Two weeks ago, the Hubs and I left on 4.5 day road trip down to VA and NC to spend some time with family and friends and attend a much anticipated wedding. I was so excited about this trip- the Hubs and I love road trips, we travel well together and we were going to see a lot of people we love. It wasn’t a the most romantic or exotic of trips, but- hey, it was time away just the two of us and we were running with it. The trip was fantastic and we so much fun!
The only rain cloud hanging over my head was the timing of an upcoming business trip- we arrived back home late on Sunday and I had to leave for a 3 days business trip to TX 18 hours later. Normally I love traveling for business. I work from home, so I always enjoy seeing my coworkers, eating out and sleeping uninterrupted on the company’s dime. But this time because both trips were back to back, I was less then thrilled. This was my longest time away from my kids and I knew I was going to miss them terribly and was feeling all sorts of guilty wishing I could spend more time with them. But I sucked it up, enjoyed my time in TX and very happily arrived the airport 2 hours early for my flight home. But it wasn’t meant to be.
The flight was delayed by more then 4 hours due to bad weather in Dallas. The delay caused me to miss my connecting flight in Newark, NJ. After some scrambling when I was in TX, I found a hotel in Newark to stay at until I could catch the next flight home in the morning. I think the hotel, a Hilton, was nice- but considering I only spent 4.5 hours in it (4.3 of which were spent sleeping), I can’t be entirely sure. However, motherhood and all it’s lack of sleep prepared me well and I arrived back at the airport at 6 am smelling as fresh as I could be in the same clothes I’d been wearing for 24 hours (checked luggage- with all my clothes- couldn’t leave the airport for security reasons).
After I checked into my flight, I called home. The Hubs answered with a “If you’re calling to tell me your flight is delayed I’m going to lose it.” Hmmm…not the greeting I expected. Turns out the Bean was up the whole night before throwing up every hour which meant no sleep for the Hubs and the Bean. Quite honestly, at that point, my delay seemed like God sparing me from what I hated most, so I was almost cheerful as I waited for my 8 am flight. I got myself a nice breakfast, I enjoyed my book and I savored the last hour of me-time I had before descending back into the House of Vomit.
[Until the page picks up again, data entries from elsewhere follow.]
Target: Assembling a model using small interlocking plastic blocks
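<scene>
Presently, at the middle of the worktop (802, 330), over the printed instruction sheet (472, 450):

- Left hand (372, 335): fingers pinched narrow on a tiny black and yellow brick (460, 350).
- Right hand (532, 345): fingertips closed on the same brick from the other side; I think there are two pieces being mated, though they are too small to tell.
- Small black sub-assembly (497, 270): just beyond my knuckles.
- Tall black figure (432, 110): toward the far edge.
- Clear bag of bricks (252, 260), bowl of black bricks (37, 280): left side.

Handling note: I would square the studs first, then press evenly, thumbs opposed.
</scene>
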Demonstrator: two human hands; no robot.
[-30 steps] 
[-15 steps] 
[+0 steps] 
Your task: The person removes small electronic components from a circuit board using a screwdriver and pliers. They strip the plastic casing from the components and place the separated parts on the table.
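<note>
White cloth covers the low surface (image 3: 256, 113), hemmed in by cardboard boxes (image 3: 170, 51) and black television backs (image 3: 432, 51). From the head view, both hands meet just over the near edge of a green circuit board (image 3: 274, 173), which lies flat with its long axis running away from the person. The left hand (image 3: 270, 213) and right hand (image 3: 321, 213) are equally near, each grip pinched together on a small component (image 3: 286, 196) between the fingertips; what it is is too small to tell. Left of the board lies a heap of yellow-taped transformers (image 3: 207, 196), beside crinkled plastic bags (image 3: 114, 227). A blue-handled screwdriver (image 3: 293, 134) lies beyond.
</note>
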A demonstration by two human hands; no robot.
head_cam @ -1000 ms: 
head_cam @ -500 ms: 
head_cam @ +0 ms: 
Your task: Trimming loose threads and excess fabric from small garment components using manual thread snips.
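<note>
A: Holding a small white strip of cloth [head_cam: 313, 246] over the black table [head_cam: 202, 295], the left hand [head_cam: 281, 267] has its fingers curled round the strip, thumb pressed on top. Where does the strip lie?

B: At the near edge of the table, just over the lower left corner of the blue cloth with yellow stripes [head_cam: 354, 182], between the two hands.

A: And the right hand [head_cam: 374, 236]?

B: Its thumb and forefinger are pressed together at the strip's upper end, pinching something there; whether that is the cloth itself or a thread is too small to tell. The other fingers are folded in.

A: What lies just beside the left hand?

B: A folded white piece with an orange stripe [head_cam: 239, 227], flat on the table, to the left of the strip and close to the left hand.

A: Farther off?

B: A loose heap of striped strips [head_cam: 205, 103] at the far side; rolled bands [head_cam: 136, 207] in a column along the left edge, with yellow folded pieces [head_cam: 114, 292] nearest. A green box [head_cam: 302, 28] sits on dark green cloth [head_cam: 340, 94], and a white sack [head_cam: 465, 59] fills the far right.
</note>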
And thank God I did. Since I got home last Thursday, I haven’t left the house for longer then 2 hours at a time and the time I have been home I’ve had a child draped over me. The Bean was sick Wednesday night through Saturday night. She finally started to perk up on Sunday just in time for Scorch to catch the bug and spend all Sunday night into Monday throwing up. People- I was the one who got up with him the first time he woke up feeling poorly. I didn’t realize what was coming, he didn’t realize what was coming and it was ugly. I’m still patting myself on the back for not running out of this house in horror. And it didn’t stop for 17 hours. That poor kid was leveled and the Hubs and I were walking Zombies.
Thankfully we have gotten past the puking part (please God, let it be over) and we’re just into the part of the virus where Scorch has a high fever and can fall asleep anywhere. Like in the bath, like he did today. The Bean is completely back to normal and making us all freaking crazy. I called Mary, our nanny, this morning and begged her to take the Bean somewhere- anywhere- today for a few hours before I completely lost my mind. Beaner didn’t sleep well for whatever reason last night, which turned her in to raging psychopath all day long. She’d rain down the wrath of avenging angels on your head if you didn’t give her the yogurt covered pretzels exactly how she asked for him. And if you didn’t sit on the couch next to her just right? May heaven help you, because she had no pity for your stupidity and lack of mind reading abilities.
So, I wished for more time with my kids and I got it. It’s just not exactly how I pictured it and frankly all of us are too tired, too ill or too sick of each other to enjoy much of it.